#1. DATA ACQUISITION

a. DATA AVAILABLE SCENARIOS:

i. Data on your desk

ii. Data in database

iii. Less data


1.   Synonym Replacement
2.   Bigram Flip : Alter word sequence
3.   Back Translation : Translate text to another language & back to original language
4. Adding noise





#1. Synonym Replacement

In [None]:
import random
import nltk
from nltk.corpus import wordnet
nltk.download('wordnet')
nltk.download('omw-1.4')  
nltk.download('punkt')   

[nltk_data] Error loading wordnet: <urlopen error [Errno 11001]
[nltk_data]     getaddrinfo failed>
[nltk_data] Error loading omw-1.4: <urlopen error [Errno 11001]
[nltk_data]     getaddrinfo failed>
[nltk_data] Error loading punkt: <urlopen error [Errno 11001]
[nltk_data]     getaddrinfo failed>


False

In [2]:
text = "The movie was absolutely fantastic and enjoyable"

In [3]:
def get_synonyms(word):
    synonyms = set()
    for syn in wordnet.synsets(word):
        for lemma in syn.lemmas():
            synonym = lemma.name().replace('_', ' ')
            if synonym.lower() != word.lower():
                synonyms.add(synonym)
    return list(synonyms)

def synonym_replacement(text, n=2):
    words = nltk.word_tokenize(text)
    new_words = words.copy()
    random_word_list = list(set([word for word in words if word.isalpha()]))
    random.shuffle(random_word_list)

    num_replaced = 0
    for word in random_word_list:
        synonyms = get_synonyms(word)
        if synonyms:
            synonym = random.choice(synonyms)
            new_words = [synonym if w == word else w for w in new_words]
            num_replaced += 1
        if num_replaced >= n:
            break

    return ' '.join(new_words)

In [None]:
original = "The movie was absolutely fantastic and enjoyable"
augmented = synonym_replacement(original, n=2)
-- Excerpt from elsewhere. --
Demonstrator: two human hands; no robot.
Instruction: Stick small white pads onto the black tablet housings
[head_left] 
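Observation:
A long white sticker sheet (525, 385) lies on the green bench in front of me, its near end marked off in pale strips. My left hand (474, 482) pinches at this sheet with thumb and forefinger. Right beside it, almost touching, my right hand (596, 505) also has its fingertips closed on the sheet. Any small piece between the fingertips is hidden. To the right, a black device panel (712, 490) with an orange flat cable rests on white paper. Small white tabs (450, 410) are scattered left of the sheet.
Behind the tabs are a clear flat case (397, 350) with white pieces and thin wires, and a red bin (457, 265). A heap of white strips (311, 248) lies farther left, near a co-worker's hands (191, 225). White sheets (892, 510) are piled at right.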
print("Original:", original)
print("Augmented:", augmented)  

Original: The movie was absolutely fantastic and enjoyable
Augmented: The film exist absolutely fantastic and enjoyable


#2. Bigram Flip: Alter word sequence

In [None]:
import random
import nltk
nltk.download('punkt')

def bigram_flip(text):
    words = nltk.word_tokenize(text)
    new_words = words.copy()

    indices = list(range(len(words) - 1))
    if not indices:
        return text 
    flip_index = random.choice(indices)

    new_words[flip_index], new_words[flip_index + 1] = new_words[flip_index + 1], new_words[flip_index]

    return ' '.join(new_words)

[nltk_data] Downloading package punkt to /root/nltk_data...
[nltk_data]   Package punkt is already up-to-date!


In [None]:
text2 = "The movie was absolutely fantastic and enjoyable"
augmented2 = bigram_flip(text2)
print("Original:", text2)
print("Augmented:", augmented2)

Original: The movie was absolutely fantastic and enjoyable
Augmented: movie The was absolutely fantastic and enjoyable


#3. Back Translation: Translate text to another language and back to original language

In [None]:
!pip install deep-translator

In [None]:
from deep_translator import GoogleTranslator

def back_translate_verbose(text, intermediate_lang='fr'):
    try:
        translated = GoogleTranslator(source='auto', target=intermediate_lang).translate(text)

        back_translated = GoogleTranslator(source='auto', target='en').translate(translated)

        print(f"Original: {text}")
        print(f"Translated ({intermediate_lang}): {translated}")
        print(f"Back Translated (English): {back_translated}")

        return back_translated
    except Exception as e:
        print("Translation error:", e)
        return text

In [None]:
text3 = "The movie was absolutely fantastic and enjoyable"
augmented3 = back_translate_verbose(text3, intermediate_lang='fr')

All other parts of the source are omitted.